Le 12 février dernier, Jérome Waldispuhl, professeur au Department of Computer Science — McGill University, nous présentait les réalisations de son groupe de recherche visant à utiliser le jeu en ligne comme moyen pour solutionner certains problèmes en génomique, une approche qui relève du « crowdsourcing ». L’objectif de la présente étude est de donner une perspective plus globale sur l’utilisation du crowdsourcing pour résoudre des problèmes de bioinformatique. Dans un premier temps, le crowdsourcing sera définit et une description des différents systèmes utilisés sera donnée. En second lieu, une revue d’exemples concrets de problèmes bioinformatiques qui ont été soumis au crowsourcing sera effectuée, avec une évaluation de l’efficacité du procédé utilisé et du succès obtenu.

2.    Méthode

Dans le contexte de la bioinformatique, le crowdsourcing peut se définir comme l’acte de prendre une tâche normalement accomplie par un expert et de la faire exécuter dans le cadre d’un appel public par un grand nombre d’individus, généralement sans expertise (Good et Su, 2013). Les principales raisons pour faire appel au crowdsourcing sont les suivantes :

On remarque d’emblée que tous font référence aux limites de l’automatisation. Le champ de l’Intelligence Artificielle vise à simuler efficacement les habiletés humaines de manière automatique, mais certaines de ces habiletés sont toujours difficile à reproduire. Or le volume et la complexité des tâches en bioinformatique qui demandent une intervention humaine dépassent parfois la capacité de traitement des experts, d’où le recours au crowdsourcing (Good et Su, 2013).
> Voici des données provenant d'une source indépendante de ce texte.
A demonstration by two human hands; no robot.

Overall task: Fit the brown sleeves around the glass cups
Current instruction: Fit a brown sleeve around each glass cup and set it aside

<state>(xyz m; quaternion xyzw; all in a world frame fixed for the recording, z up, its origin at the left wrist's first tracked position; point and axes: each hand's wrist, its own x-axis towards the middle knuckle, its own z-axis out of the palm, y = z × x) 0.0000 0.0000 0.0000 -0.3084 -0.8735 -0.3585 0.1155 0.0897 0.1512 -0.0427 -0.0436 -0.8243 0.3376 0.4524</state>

Plusieurs systèmes de crowdsourcing existent; ils peuvent être subdivisés en deux classes principales selon le type de problème à résoudre (Good et Su, 2013) : « micro-tâches » et « méga‑tâches ».

2.1    Micro-tâches

Si un problème peut être résolu relativement sans difficulté et rapidement — en quelques secondes ou quelques minutes — à l’aide d’une courte liste d’instructions, alors ce problème peut être défini comme une micro‑tâche (Good et Su, 2013). Les micro‑tâches se prêtent bien à un grand volume de tâches qui peuvent être accomplies par la plupart des individus, et elles tendent à donner des résultats équivalents à ceux d’un expert lorsque le processus est validé par redondance et agrégation. La redondance implique d’avoir plusieurs exemplaires de la même tâche qui seront résolus par des individus différents; l’agrégation est la comptabilisation des diverses réponses pour chacun des problèmes. Cinq types de systèmes s’appliquent aux micro‑tâches : volontariat, jeu occasionnel, marché de micro‑tâches, travail forcé et système éducationnel (Good et Su, 2013).

2.2.1    Volontariat

Le volontariat — ou « Citizen Science » — consiste tout simplement à faire appel à des volontaires pour résoudre les micro‑tâches. La motivation de base est l’altruisme, i.e. la satisfaction de participer à une cause d’intérêt ou d’importance. L’exemple classique est le recensement des oiseaux, où un groupe de citoyens volontaires compte le nombre et le type d’oiseaux dans un secteur donné (Good et Su, 2013; Kawrykow et al., 2012); cette approche permet de couvrir un grand territoire rapidement et le fait d’avoir plusieurs observateurs constitue la redondance. Des tâches qui se prêtent bien au volontariat mentionnons l’annotation d’images et l’annotation de textes.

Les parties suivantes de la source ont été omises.